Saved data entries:
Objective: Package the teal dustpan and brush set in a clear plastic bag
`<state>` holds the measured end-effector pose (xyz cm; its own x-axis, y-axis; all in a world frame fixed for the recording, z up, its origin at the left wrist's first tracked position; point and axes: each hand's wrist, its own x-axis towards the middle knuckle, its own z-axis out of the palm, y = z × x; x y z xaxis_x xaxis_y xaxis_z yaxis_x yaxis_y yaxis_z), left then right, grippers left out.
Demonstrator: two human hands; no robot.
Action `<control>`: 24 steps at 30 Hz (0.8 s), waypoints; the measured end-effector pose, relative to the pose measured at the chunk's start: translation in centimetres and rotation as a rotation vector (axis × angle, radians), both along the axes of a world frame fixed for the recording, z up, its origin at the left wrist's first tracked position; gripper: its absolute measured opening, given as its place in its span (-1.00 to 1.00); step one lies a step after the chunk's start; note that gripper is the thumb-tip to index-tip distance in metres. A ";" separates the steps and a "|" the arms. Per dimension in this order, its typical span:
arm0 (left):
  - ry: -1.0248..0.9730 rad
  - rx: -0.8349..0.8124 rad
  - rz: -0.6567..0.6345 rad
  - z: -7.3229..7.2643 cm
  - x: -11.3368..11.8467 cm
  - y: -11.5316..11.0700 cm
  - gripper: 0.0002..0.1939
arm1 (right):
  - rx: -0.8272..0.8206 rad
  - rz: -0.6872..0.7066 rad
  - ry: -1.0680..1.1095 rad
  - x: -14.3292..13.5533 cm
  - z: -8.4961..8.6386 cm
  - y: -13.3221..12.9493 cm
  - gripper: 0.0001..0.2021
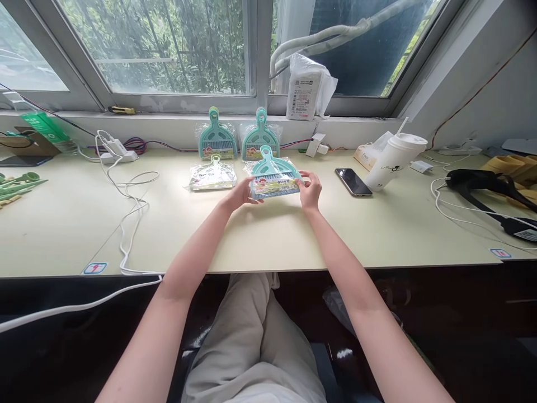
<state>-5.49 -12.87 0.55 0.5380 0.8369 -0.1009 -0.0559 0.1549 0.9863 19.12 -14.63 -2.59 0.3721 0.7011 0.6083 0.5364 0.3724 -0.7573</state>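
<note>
A wrapped teal dustpan-and-brush set (274,176) with a printed label is held by its two lower sides, just above the table. My left hand (243,193) grips its left side, and my right hand (310,189) pinches the right side. Left of it, a clear-wrapped set (213,176) lies on the table. Behind stand two more teal sets, one at the left (217,137) and one at the right (260,137), leaning against the sill wall.
On the pale table (260,240), a phone (353,182), a white cup with a straw (396,162) and a tissue pack (373,151) stand at the right, near a black strap device (490,193). White cables (132,218) and a power strip (118,156) lie at the left.
</note>
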 end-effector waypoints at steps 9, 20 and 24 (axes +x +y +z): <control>0.073 0.061 -0.015 -0.2 0.1 -0.3 -0.43 | -0.078 0.017 0.042 0.1 -0.1 0.1 -0.76; 0.094 0.075 0.026 -0.3 -1.5 0.6 -0.56 | -0.434 0.611 0.472 -0.1 -0.2 -0.5 -0.28; 0.071 0.159 -0.084 1.5 -3.2 0.2 -0.46 | -0.440 0.621 0.572 0.2 -0.2 -0.4 -0.52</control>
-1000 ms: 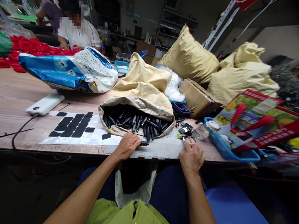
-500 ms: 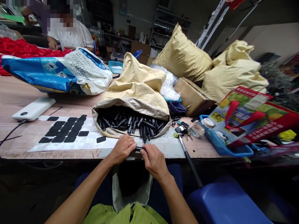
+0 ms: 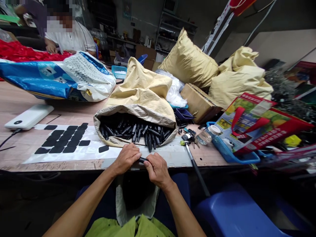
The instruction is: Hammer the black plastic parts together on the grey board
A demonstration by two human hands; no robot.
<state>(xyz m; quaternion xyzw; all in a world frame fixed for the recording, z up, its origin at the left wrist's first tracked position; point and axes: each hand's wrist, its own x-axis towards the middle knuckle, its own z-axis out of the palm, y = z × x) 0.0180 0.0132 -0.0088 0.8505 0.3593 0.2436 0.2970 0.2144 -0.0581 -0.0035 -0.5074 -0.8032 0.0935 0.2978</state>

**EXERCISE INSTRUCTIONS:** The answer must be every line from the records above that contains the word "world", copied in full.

**RESPONSE BELOW:**
`<state>` holds the measured end-effector pose (xyz cm; its own x-axis, y-axis; all in a world frame fixed for the recording, z up, its origin at the left wrist's first tracked position; point and axes: each hand's wrist, its own x-axis towards the middle knuckle, its own z-axis out of the palm, y = z × x; x y z xaxis_x xaxis_y xaxis_z yaxis_x yaxis_y yaxis_z), left then right, grippers left out.
Action `<control>`: 24 steps at 30 Hz (0.8 s), waypoints; the measured end-effector pose, relative to the pose measured at the chunk's start: translation in centimetres and rotation as a rotation vector (axis × angle, radians), both along the axes of a world frame fixed for the recording, z up, its origin at the left wrist's first tracked position; gripper: its absolute measured opening, given as its place in its span (-1.00 to 1.00); step one lies a step after the chunk's start; note that gripper is the thumb-tip to index-tip distance in metres. A ";" separates the steps and a "|" the arms. Per dimension in this order, its typical span:
<state>(xyz m; quaternion xyzw; all in a world frame fixed for the recording, z up, its origin at the left wrist's first tracked position; point and axes: each hand's wrist, its own x-axis towards the middle knuckle, its own z-axis out of the palm, y = z × x) 0.0180 0.0132 -0.0088 0.8505 0.3593 0.2436 0.2970 0.2144 -0.0581 -0.0035 -0.5074 -0.8032 0.0935 0.2978</state>

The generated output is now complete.